Filter the listing below, copying every line in which the word "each" appears.
***** DATASET EXCERPT
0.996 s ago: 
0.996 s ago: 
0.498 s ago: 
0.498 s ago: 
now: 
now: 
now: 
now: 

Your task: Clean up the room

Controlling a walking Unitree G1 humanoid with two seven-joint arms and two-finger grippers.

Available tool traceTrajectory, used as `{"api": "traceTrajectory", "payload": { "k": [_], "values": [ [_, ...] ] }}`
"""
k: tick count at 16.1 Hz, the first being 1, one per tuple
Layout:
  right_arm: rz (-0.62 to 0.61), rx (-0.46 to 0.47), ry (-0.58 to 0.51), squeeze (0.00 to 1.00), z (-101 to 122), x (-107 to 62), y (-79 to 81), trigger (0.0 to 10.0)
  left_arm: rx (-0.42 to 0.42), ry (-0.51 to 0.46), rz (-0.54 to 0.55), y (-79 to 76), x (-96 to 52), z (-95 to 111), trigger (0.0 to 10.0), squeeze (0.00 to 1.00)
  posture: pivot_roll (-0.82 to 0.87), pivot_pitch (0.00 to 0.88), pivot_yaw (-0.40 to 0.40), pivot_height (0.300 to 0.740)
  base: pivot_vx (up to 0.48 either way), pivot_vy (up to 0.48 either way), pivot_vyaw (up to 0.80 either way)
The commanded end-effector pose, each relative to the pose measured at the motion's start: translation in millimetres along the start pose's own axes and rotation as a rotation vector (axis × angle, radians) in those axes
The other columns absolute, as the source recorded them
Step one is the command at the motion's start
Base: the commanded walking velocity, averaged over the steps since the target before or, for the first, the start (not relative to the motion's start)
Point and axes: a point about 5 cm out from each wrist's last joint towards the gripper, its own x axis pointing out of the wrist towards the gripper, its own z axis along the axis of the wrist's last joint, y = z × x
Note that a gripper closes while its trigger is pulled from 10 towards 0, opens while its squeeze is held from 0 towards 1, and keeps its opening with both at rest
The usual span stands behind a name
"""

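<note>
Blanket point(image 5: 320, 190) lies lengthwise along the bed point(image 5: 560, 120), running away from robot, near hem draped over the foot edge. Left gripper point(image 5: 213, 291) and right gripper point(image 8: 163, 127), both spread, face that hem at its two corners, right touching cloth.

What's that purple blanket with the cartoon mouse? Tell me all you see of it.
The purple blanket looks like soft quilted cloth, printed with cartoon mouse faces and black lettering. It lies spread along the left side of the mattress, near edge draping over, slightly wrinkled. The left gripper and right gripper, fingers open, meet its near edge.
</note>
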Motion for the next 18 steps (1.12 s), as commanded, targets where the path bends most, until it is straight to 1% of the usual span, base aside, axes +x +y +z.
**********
» **REPLY**
The commanded end-effector pose, each relative to the pose measured at the motion's start: translation in millimetres along the start pose's own axes and rotation as a rotation vector (axis × angle, radians) in those axes
Point and axes: a point about 5 cm out from each wrist's last joint towards the gripper, its own x axis pointing out of the wrist towards the gripper, its own z axis along the axis of the wrist's last joint, y = z × x

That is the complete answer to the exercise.